Assignment ::
Could you output each line below precisely as it stands, without the images?

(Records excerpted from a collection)
────────────────────────────────────────
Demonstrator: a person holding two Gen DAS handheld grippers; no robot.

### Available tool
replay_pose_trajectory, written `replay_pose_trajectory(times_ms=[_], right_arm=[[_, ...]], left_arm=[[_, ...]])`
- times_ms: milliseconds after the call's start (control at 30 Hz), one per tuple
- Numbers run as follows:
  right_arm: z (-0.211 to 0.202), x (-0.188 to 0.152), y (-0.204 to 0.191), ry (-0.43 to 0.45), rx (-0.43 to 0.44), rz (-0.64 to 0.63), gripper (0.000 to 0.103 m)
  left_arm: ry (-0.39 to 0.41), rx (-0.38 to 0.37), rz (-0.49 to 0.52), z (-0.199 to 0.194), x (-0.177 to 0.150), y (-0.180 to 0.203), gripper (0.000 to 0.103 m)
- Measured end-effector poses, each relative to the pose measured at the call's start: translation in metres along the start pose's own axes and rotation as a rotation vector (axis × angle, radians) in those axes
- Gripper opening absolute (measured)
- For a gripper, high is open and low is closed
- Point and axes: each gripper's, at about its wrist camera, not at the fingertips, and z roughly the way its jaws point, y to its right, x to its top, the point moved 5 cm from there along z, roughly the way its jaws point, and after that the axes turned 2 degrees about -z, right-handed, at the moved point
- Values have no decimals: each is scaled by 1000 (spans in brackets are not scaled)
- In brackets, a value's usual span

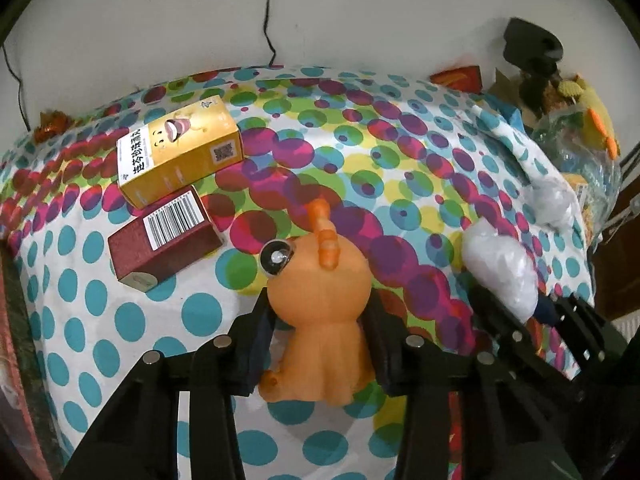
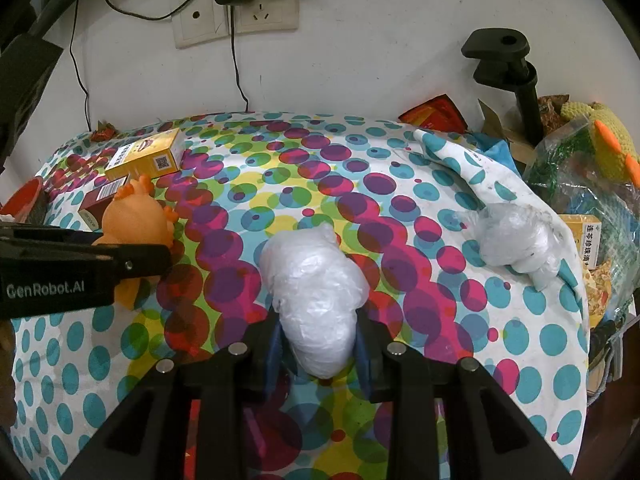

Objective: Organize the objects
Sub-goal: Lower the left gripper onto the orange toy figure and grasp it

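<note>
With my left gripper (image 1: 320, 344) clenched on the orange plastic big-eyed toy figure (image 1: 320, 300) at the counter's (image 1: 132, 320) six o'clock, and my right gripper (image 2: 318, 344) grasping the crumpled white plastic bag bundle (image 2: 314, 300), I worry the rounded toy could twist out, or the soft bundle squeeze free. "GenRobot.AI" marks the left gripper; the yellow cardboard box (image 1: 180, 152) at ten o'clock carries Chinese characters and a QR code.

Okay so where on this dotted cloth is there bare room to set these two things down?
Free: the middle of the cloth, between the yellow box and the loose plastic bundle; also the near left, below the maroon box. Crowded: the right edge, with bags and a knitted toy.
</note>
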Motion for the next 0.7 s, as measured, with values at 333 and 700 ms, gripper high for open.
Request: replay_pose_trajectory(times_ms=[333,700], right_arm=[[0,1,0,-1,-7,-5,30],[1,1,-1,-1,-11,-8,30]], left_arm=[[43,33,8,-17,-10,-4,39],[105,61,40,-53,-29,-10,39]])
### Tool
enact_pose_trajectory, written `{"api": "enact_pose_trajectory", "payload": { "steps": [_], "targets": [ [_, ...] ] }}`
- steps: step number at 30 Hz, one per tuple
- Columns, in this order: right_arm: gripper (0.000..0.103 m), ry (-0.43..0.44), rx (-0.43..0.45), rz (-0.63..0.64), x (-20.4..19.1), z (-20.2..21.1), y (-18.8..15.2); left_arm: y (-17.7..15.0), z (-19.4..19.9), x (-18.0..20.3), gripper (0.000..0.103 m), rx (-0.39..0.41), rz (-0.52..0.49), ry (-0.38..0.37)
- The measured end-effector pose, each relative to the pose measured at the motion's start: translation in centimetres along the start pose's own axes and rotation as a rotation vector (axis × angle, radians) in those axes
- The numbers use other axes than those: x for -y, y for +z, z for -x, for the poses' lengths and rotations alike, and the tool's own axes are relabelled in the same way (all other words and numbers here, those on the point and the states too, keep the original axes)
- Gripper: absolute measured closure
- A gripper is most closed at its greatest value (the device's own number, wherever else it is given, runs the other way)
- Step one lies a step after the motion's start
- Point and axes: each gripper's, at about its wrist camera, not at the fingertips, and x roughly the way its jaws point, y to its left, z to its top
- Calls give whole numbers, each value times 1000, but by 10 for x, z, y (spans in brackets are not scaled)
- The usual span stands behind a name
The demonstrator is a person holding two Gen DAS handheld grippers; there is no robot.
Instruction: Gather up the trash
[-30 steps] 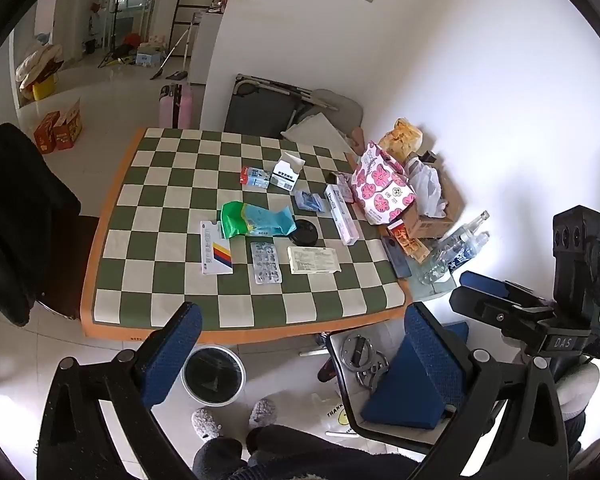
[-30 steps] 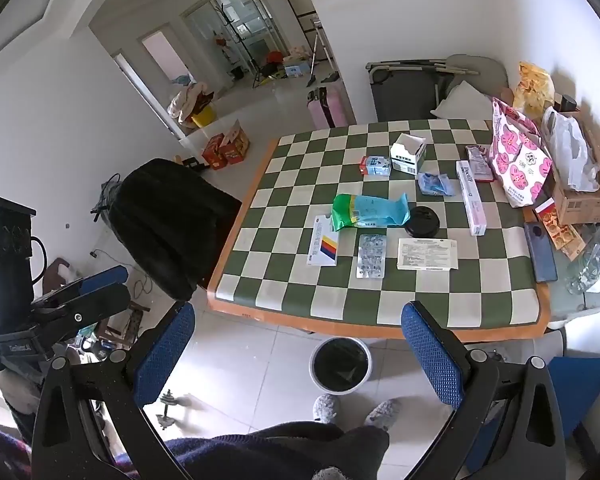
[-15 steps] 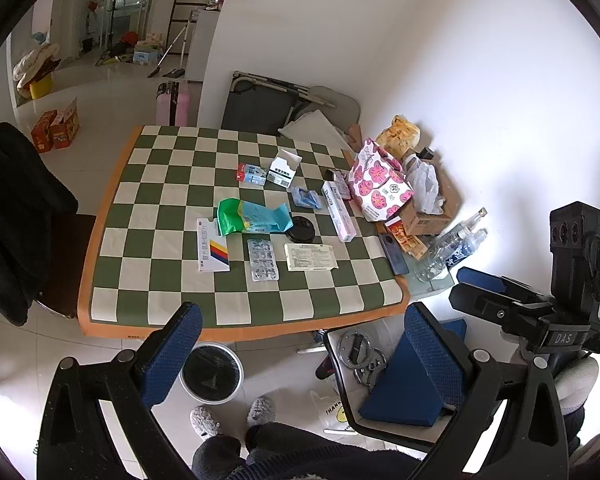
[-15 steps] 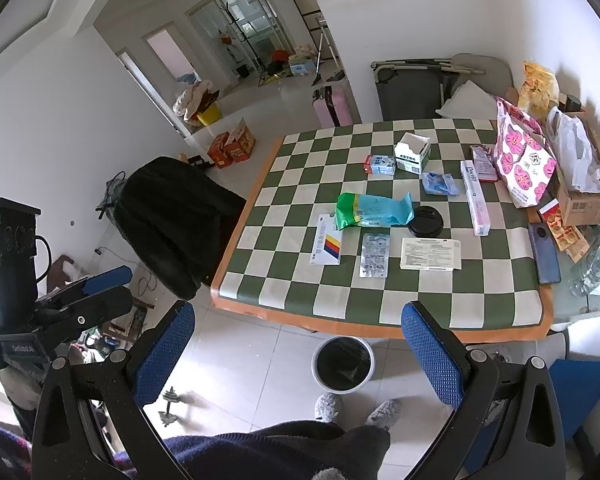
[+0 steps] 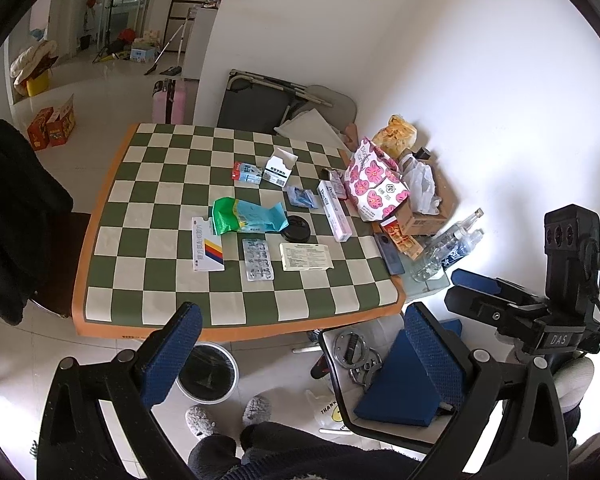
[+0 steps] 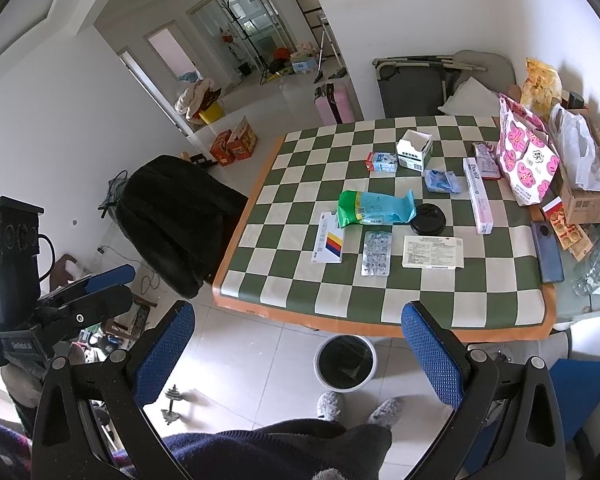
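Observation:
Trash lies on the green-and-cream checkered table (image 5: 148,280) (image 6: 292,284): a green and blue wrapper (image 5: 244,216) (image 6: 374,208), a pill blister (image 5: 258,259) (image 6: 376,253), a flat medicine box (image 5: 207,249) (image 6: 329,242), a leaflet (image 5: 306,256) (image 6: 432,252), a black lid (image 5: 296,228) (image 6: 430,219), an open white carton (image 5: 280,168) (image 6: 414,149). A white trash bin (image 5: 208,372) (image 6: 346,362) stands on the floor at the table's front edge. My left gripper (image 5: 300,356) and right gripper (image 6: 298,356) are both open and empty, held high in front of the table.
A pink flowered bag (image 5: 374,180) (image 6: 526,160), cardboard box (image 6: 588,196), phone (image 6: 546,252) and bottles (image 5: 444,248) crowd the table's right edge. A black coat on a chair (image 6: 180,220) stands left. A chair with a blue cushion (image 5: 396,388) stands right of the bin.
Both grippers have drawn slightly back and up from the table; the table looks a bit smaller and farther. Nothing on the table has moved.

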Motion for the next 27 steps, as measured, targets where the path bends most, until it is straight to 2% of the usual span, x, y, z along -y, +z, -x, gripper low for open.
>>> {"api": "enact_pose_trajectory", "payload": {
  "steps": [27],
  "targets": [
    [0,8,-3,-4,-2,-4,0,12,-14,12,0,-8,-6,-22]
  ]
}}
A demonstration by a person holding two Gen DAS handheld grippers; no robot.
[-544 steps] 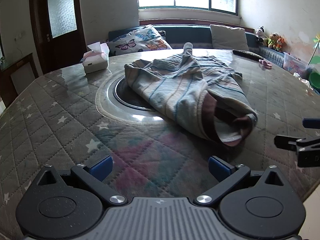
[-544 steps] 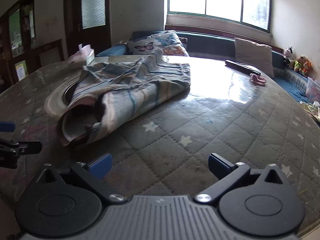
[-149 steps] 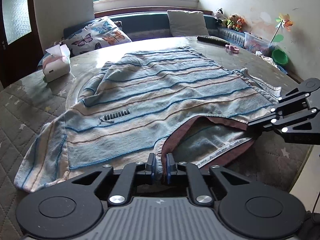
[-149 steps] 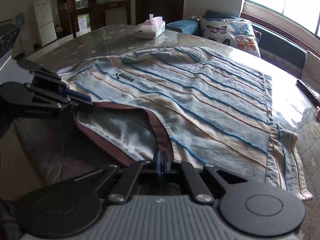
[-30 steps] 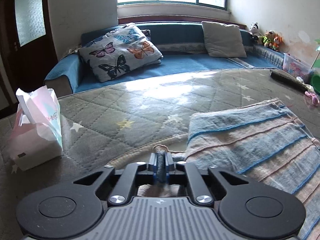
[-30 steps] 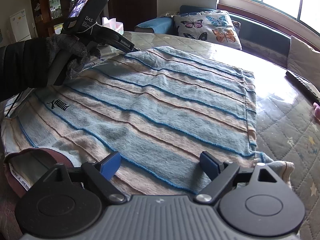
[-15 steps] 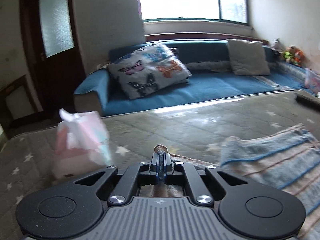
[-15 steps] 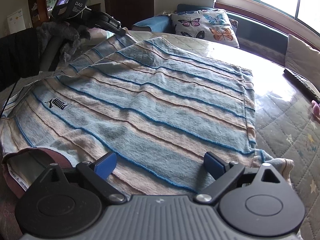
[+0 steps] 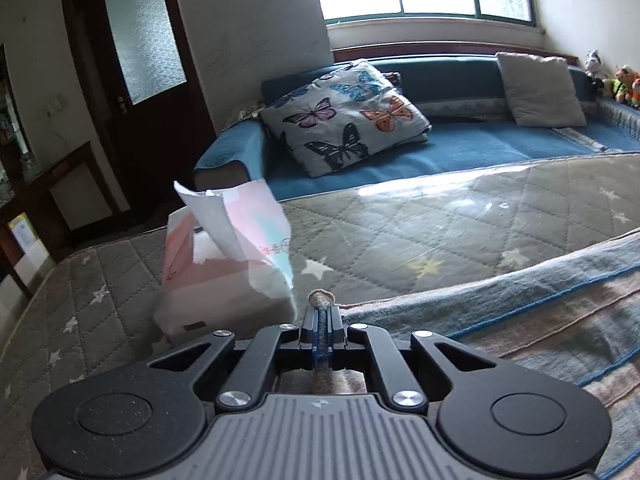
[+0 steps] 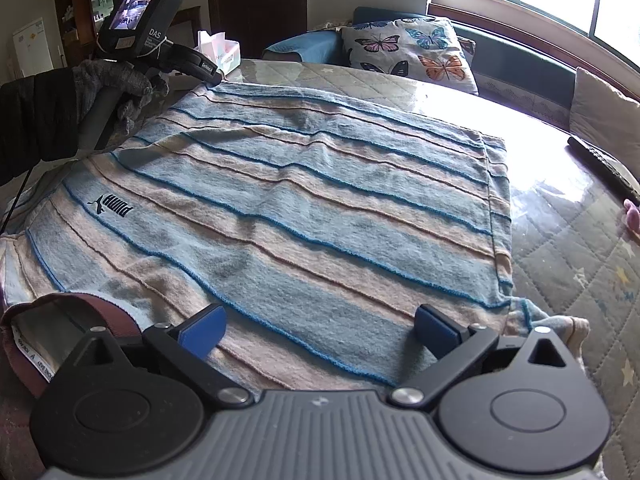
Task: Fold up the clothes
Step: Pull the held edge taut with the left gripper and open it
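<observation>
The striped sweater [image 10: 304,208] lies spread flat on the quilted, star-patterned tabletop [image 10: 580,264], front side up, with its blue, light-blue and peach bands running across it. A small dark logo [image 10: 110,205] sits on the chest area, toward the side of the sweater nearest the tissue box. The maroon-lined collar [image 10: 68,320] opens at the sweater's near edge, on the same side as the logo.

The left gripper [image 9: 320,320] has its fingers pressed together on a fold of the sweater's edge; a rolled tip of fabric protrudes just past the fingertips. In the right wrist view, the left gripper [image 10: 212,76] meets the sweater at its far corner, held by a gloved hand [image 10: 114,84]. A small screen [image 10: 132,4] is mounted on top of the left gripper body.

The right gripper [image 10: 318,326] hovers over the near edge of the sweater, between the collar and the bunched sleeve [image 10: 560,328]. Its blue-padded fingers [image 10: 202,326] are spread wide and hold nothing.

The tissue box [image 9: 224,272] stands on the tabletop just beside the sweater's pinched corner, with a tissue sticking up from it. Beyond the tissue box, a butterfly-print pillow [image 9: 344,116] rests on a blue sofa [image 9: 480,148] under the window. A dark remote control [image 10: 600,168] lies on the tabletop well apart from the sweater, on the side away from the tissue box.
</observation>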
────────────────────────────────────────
Your solution ::
Demonstrator: a person holding two Gen DAS handheld grippers; no robot.

### Available tool
replay_pose_trajectory, written `replay_pose_trajectory(times_ms=[_], right_arm=[[_, ...]], left_arm=[[_, ...]])`
- times_ms: milliseconds after the call's start (control at 30 Hz), one per tuple
- Numbers run as follows:
  right_arm: z (-0.211 to 0.202), x (-0.188 to 0.152), y (-0.204 to 0.191), ry (-0.43 to 0.45), rx (-0.43 to 0.44), rz (-0.64 to 0.63), gripper (0.000 to 0.103 m)
  left_arm: ry (-0.39 to 0.41), rx (-0.38 to 0.37), rz (-0.49 to 0.52), z (-0.199 to 0.194), x (-0.177 to 0.150), y (-0.180 to 0.203), gripper (0.000 to 0.103 m)
- Measured end-effector poses, each relative to the pose measured at the call's start: translation in metres along the start pose's own axes and rotation as a rotation vector (axis × angle, radians) in those axes
- Gripper opening absolute (measured)
- For a gripper, high is open and low is closed
- Point and axes: each gripper's, at about its wrist camera, not at the fingertips, and z roughly the way its jaws point, y to its right, x to its top, the point moved 5 cm from there along z, roughly the way its jaws point, and after that the axes turned 2 degrees about -z, right-handed, at the moved point
- Values have no decimals: each is scaled by 1000 (spans in brackets are not scaled)
- In brackets, a value's usual span


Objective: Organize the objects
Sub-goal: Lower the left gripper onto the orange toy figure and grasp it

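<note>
With my left gripper (image 1: 320, 344) clenched on the orange plastic big-eyed toy figure (image 1: 320, 300) at the counter's (image 1: 132, 320) six o'clock, and my right gripper (image 2: 318, 344) grasping the crumpled white plastic bag bundle (image 2: 314, 300), I worry the rounded toy could twist out, or the soft bundle squeeze free. "GenRobot.AI" marks the left gripper; the yellow cardboard box (image 1: 180, 152) at ten o'clock carries Chinese characters and a QR code.

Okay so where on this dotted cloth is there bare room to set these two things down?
Free: the middle of the cloth, between the yellow box and the loose plastic bundle; also the near left, below the maroon box. Crowded: the right edge, with bags and a knitted toy.
</note>
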Motion for the next 0.7 s, as measured, with values at 333 and 700 ms, gripper high for open.
Request: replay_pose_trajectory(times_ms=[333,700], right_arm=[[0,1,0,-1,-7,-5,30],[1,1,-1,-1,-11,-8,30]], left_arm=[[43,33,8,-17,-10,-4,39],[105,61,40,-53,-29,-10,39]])
### Tool
enact_pose_trajectory, written `{"api": "enact_pose_trajectory", "payload": { "steps": [_], "targets": [ [_, ...] ] }}`
- steps: step number at 30 Hz, one per tuple
- Columns, in this order: right_arm: gripper (0.000..0.103 m), ry (-0.43..0.44), rx (-0.43..0.45), rz (-0.63..0.64), x (-20.4..19.1), z (-20.2..21.1), y (-18.8..15.2); left_arm: y (-17.7..15.0), z (-19.4..19.9), x (-18.0..20.3), gripper (0.000..0.103 m), rx (-0.39..0.41), rz (-0.52..0.49), ry (-0.38..0.37)
- The measured end-effector pose, each relative to the pose measured at the motion's start: translation in centimetres along the start pose's own axes and rotation as a rotation vector (axis × angle, radians) in those axes
- The numbers use other axes than those: x for -y, y for +z, z for -x, for the poses' lengths and rotations alike, and the tool's own axes are relabelled in the same way (all other words and numbers here, those on the point and the states too, keep the original axes)
- Gripper: absolute measured closure
- A gripper is most closed at its greatest value (the device's own number, wherever else it is given, runs the other way)
- Step one lies a step after the motion's start
- Point and axes: each gripper's, at about its wrist camera, not at the fingertips, and x roughly the way its jaws point, y to its left, z to its top
- Calls give whole numbers, each value times 1000, but by 10 for x, z, y (spans in brackets are not scaled)
- The usual span stands behind a name
The demonstrator is a person holding two Gen DAS handheld grippers; there is no robot.
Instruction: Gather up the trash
[-30 steps] 
[-30 steps] 
[-15 steps] 
[-15 steps] 
[+0 steps] 
[+0 steps] 
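Observation:
Trash lies on the green-and-cream checkered table (image 5: 148,280) (image 6: 292,284): a green and blue wrapper (image 5: 244,216) (image 6: 374,208), a pill blister (image 5: 258,259) (image 6: 376,253), a flat medicine box (image 5: 207,249) (image 6: 329,242), a leaflet (image 5: 306,256) (image 6: 432,252), a black lid (image 5: 296,228) (image 6: 430,219), an open white carton (image 5: 280,168) (image 6: 414,149). A white trash bin (image 5: 208,372) (image 6: 346,362) stands on the floor at the table's front edge. My left gripper (image 5: 300,356) and right gripper (image 6: 298,356) are both open and empty, held high in front of the table.
A pink flowered bag (image 5: 374,180) (image 6: 526,160), cardboard box (image 6: 588,196), phone (image 6: 546,252) and bottles (image 5: 444,248) crowd the table's right edge. A black coat on a chair (image 6: 180,220) stands left. A chair with a blue cushion (image 5: 396,388) stands right of the bin.
Both grippers have drawn slightly back and up from the table; the table looks a bit smaller and farther. Nothing on the table has moved.
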
Motion for the next 27 steps, as measured, targets where the path bends most, until it is straight to 2% of the usual span, x, y, z along -y, +z, -x, gripper low for open.
>>> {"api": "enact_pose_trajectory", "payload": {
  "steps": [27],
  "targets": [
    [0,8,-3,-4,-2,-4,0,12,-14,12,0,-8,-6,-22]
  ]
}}
A demonstration by a person holding two Gen DAS handheld grippers; no robot.
[-544 steps] 
[-544 steps] 
[-149 steps] 
[-149 steps] 
[-30 steps] 
[-30 steps] 
[-15 steps] 
[-15 steps] 
[+0 steps] 
[+0 steps] 
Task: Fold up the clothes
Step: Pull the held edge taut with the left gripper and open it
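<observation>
The striped sweater [image 10: 304,208] lies spread flat on the quilted, star-patterned tabletop [image 10: 580,264], front side up, with its blue, light-blue and peach bands running across it. A small dark logo [image 10: 110,205] sits on the chest area, toward the side of the sweater nearest the tissue box. The maroon-lined collar [image 10: 68,320] opens at the sweater's near edge, on the same side as the logo.

The left gripper [image 9: 320,320] has its fingers pressed together on a fold of the sweater's edge; a rolled tip of fabric protrudes just past the fingertips. In the right wrist view, the left gripper [image 10: 212,76] meets the sweater at its far corner, held by a gloved hand [image 10: 114,84]. A small screen [image 10: 132,4] is mounted on top of the left gripper body.

The right gripper [image 10: 318,326] hovers over the near edge of the sweater, between the collar and the bunched sleeve [image 10: 560,328]. Its blue-padded fingers [image 10: 202,326] are spread wide and hold nothing.

The tissue box [image 9: 224,272] stands on the tabletop just beside the sweater's pinched corner, with a tissue sticking up from it. Beyond the tissue box, a butterfly-print pillow [image 9: 344,116] rests on a blue sofa [image 9: 480,148] under the window. A dark remote control [image 10: 600,168] lies on the tabletop well apart from the sweater, on the side away from the tissue box.
</observation>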

What this exercise needed has been supplied.